Polen: Unterhaus verabschiedet Gesetz zur Justizreform

Eine Mehrheit der Abgeordneten im Sejm, der ersten Kammer des polnischen Parlaments in Warschau, hat für den Entwurf der nationalkonservativen Regierungspartei Recht und Gerechtigkeit (PiS) votiert. Mit dem Gesetzentwurf soll das von der EU-Kommission heftig kritisierte Disziplinarsystem für Richter weiter geändert werden. Wegen der Eingriffe der PiS-Regierung in die Unabhängigkeit der Gerichte in Polen blockiert Brüssel die Auszahlung von 35 Milliarden Euro aus dem Corona-Wiederaufbaufonds an das Land.

Morawiecki: Schwieriger Kompromiss

Der Gesetzestext muss jetzt allerdings noch den Senat, die zweite Parlamentskammer, passieren und von Präsident Andrzej Duda unterzeichnet werden, bevor er in Kraft treten kann. Polens Ministerpräsident Mateusz Morawiecki sprach von einem “schwierigen Kompromiss”, bei dem es in erster Linie darum gehe, den Konflikt mit der EU zu beenden. “Wir wollen diesen Streit im Westen beenden, denn der wahre Feind, der wahre Gegner ist im Osten”, sagte er laut der Agentur PAP mit Blick auf den russischen Angriffskrieg in der Ukraine.

Der kleine Koalitionspartner der PiS, Solidarna Polska, stimmte gegen den Gesetzentwurf. Die wichtigsten Oppositionsparteien enthielten sich im Sejm, nachdem ihre Änderungsvorschläge abgelehnt worden waren. “Dieser Gesetzentwurf stellt die Rechtsstaatlichkeit nicht wieder her”, sagte Wladyslaw Kosiniak-Kamysz, der Vorsitzende der oppositionellen Bauernpartei PSL, vor der Abstimmung.

Oberster Gerichtshof in Warschau

Der Oberste Gerichtshof in Warschau

Die seit 2015 regierende PiS hat in den vergangenen Jahren immer mehr Einfluss auf das Justizwesen des Landes genommen.
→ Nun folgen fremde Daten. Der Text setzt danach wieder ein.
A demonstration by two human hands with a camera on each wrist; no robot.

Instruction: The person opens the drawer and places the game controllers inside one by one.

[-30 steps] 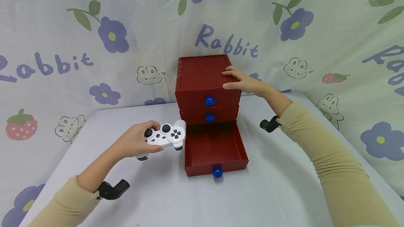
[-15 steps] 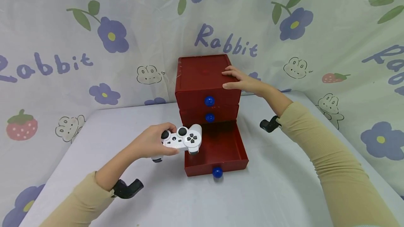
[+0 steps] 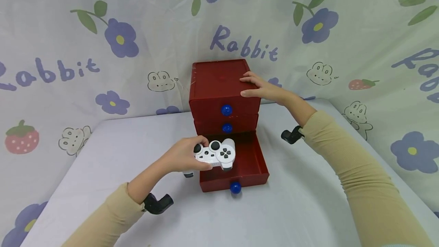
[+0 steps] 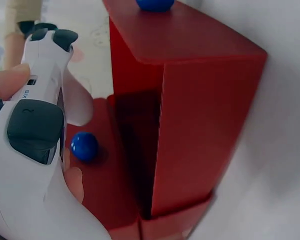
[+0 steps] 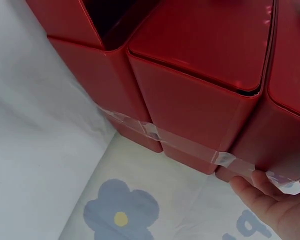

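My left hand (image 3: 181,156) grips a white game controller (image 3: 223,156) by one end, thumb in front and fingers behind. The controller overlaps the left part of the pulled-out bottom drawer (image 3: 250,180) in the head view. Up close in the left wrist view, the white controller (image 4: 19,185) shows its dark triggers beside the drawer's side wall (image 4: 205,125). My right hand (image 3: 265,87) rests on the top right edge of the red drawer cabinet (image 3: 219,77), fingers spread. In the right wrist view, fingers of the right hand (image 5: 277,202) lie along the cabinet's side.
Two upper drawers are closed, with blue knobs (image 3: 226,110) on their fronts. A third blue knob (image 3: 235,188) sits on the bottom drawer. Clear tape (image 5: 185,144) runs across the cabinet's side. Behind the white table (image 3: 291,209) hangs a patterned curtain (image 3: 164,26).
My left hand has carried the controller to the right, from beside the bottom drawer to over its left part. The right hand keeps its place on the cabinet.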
Die EU-Kommission stieß sich besonders an der 2018 eingeführten Disziplinarkammer am Obersten Gerichtshof, die jeden Richter oder Staatsanwalt entlassen konnte. Im Juli 2021 urteilte der Europäische Gerichtshof, dass Polen damit gegen europäisches Recht verstößt. Im Juli 2022 wurde die Disziplinarkammer schließlich aufgelöst. Stattdessen wurde eine “Kammer für berufliche Verantwortung” am Obersten Gericht eingerichtet. Mit dieser Änderung wurden jedoch nicht alle Bedingungen der EU-Kommission erfüllt. Der nun vom Parlament in Warschau verabschiedete Gesetzentwurf sieht unter anderem vor, dass für Disziplinarangelegenheiten künftig statt des Obersten Gerichts das Oberste Verwaltungsgericht zuständig sein soll.

Ein Sprecher der EU-Kommission erklärte nach der Abstimmung, man werde die nächsten Schritte aufmerksam verfolgen und das Gesetz dann in seiner endgültigen Form analysieren.